Alexandra Lange
Architecture & design critic

MoMA's Latin American Mea Culpa

Mexican Pavilion, Triennale di Milano (1968)

The Museum of Modern Art’s new exhibition, “Latin America in Construction: Architecture 1955–1980” (until July 19), is an assembly of work that may never be repeated. With more than 500 original drawings, models, photographs, and films from the last half-century, by architects working in 10 countries and one commonwealth, the show reveals a depth to the region’s architecture well beyond Oscar Niemeyer, Roberto Burle Marx, Luis Barragán, and the insurgent Lina Bo Bardi. While all of the above appear multiple times across the exhibition’s five galleries, they are flanked by equally talented colleagues, collaborators, and mavericks.
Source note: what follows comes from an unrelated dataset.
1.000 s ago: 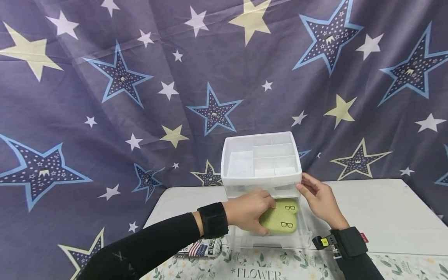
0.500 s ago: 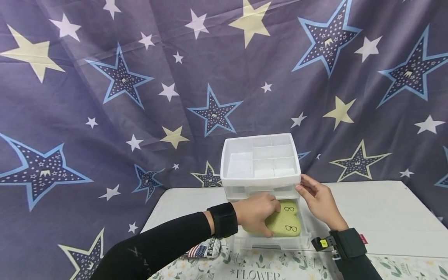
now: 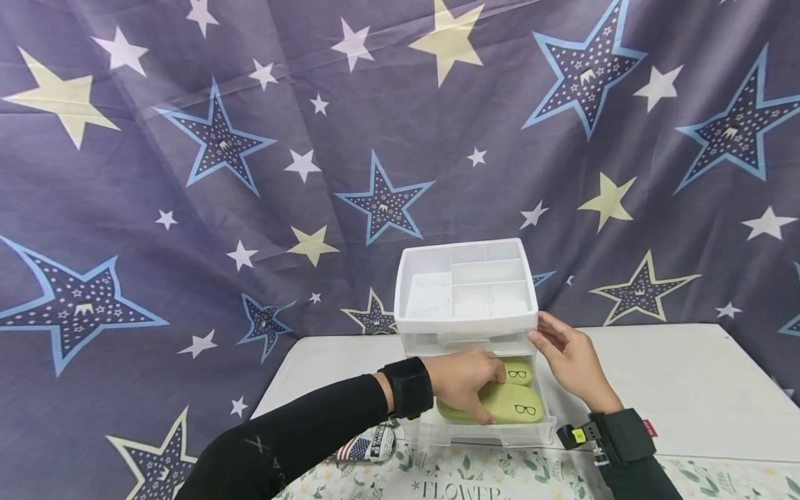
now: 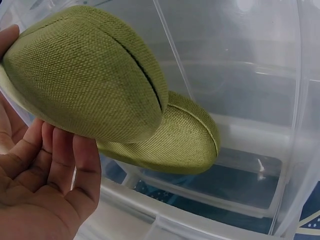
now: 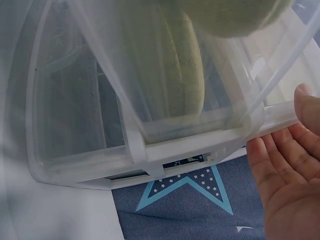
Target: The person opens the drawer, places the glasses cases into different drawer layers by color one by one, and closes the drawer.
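Observation:
In the head view, my left hand (image 3: 464, 382) holds a green fabric glasses case (image 3: 515, 403) over the pulled-out clear drawer (image 3: 462, 434). Its thumb is on one side and its fingers lie along the other, as the left wrist view shows. A second green glasses case (image 4: 180, 135) lies in the drawer behind the held one, partly covered by it. My right hand (image 3: 571, 357) grips the right side of the white drawer unit (image 3: 465, 324). In the right wrist view, thumb and fingers stand on either side of its white frame (image 5: 272, 117).
Divided compartments (image 3: 487, 285) top the drawer unit. Left of the drawer, a pouch with a flag print (image 3: 369, 444) lies partly beneath my left forearm. A white table (image 3: 662, 389) and a floral mat (image 3: 719, 479) are below. A star-patterned cloth (image 3: 400, 139) hangs behind.
My left hand has moved right and slightly nearer with the held glasses case. The case behind now shows more apart from it. My right hand has stayed on the drawer unit.

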Tool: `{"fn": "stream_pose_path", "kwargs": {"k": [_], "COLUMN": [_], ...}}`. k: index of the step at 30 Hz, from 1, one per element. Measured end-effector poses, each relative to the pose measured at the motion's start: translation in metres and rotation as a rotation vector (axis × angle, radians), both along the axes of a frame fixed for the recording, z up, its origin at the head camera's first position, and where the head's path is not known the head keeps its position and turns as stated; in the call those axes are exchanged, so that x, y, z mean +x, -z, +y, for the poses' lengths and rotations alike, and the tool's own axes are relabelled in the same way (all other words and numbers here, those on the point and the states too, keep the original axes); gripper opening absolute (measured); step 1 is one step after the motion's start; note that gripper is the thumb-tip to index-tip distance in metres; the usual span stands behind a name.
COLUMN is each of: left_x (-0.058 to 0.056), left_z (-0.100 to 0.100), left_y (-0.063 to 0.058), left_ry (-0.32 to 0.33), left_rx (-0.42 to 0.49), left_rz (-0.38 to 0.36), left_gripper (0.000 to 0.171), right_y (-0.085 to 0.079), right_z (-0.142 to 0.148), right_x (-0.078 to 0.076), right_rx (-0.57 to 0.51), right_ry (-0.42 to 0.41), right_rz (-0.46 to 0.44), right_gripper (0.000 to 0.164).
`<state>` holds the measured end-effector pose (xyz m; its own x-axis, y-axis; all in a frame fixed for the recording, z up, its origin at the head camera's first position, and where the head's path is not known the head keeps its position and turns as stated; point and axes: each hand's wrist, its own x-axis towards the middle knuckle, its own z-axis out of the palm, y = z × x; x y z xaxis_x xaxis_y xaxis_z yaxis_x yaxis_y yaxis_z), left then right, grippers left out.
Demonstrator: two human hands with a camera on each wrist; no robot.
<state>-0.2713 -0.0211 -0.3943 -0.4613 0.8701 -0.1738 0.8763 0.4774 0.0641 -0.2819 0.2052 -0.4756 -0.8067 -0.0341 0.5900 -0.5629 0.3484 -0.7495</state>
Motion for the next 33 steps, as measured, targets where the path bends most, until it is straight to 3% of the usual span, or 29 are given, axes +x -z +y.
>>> {"fn": "stream_pose_path", "kwargs": {"k": [16,28,33], "left_x": [-0.001,0.000,0.001], "left_z": [0.000,-0.005,-0.007], "left_y": [0.012,0.014,0.013], "left_ry": [-0.100,-0.139,-0.126], "left_rx": [0.035,0.002,-0.006], "left_rz": [-0.064,-0.123,-0.101], "left_gripper": [0.056,0.055,0.056], "right_y": [0.000,0.000,0.000], "right_z": [0.000,-0.001,-0.001], "right_x": [0.001,0.002,0.002], "right_rx": [0.000,0.011,0.019], "right_ry": [-0.003,0.006,0.007], "right_rz": [-0.001,-0.006,-0.002], "right_gripper": [0.045,0.046,0.046]}}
It is a remarkable collection of everything you could possibly call Modernism—diagrid skyscrapers, abstract landscapes, megastructures, cities of slabs. The tricky part is figuring out how to navigate the treasures. You could get stuck in the front room where, on a set of seven screens reminiscent of some 1960s World’s Fair pavilion, filmmaker Joey Forsyte has assembled vintage footage into jaunty eight-minute documentaries on the region’s cities. We see palm trees and old cars, zeppelins and beaches, skyscrapers and hand-of-God architects placing little blocks in a sea of the same.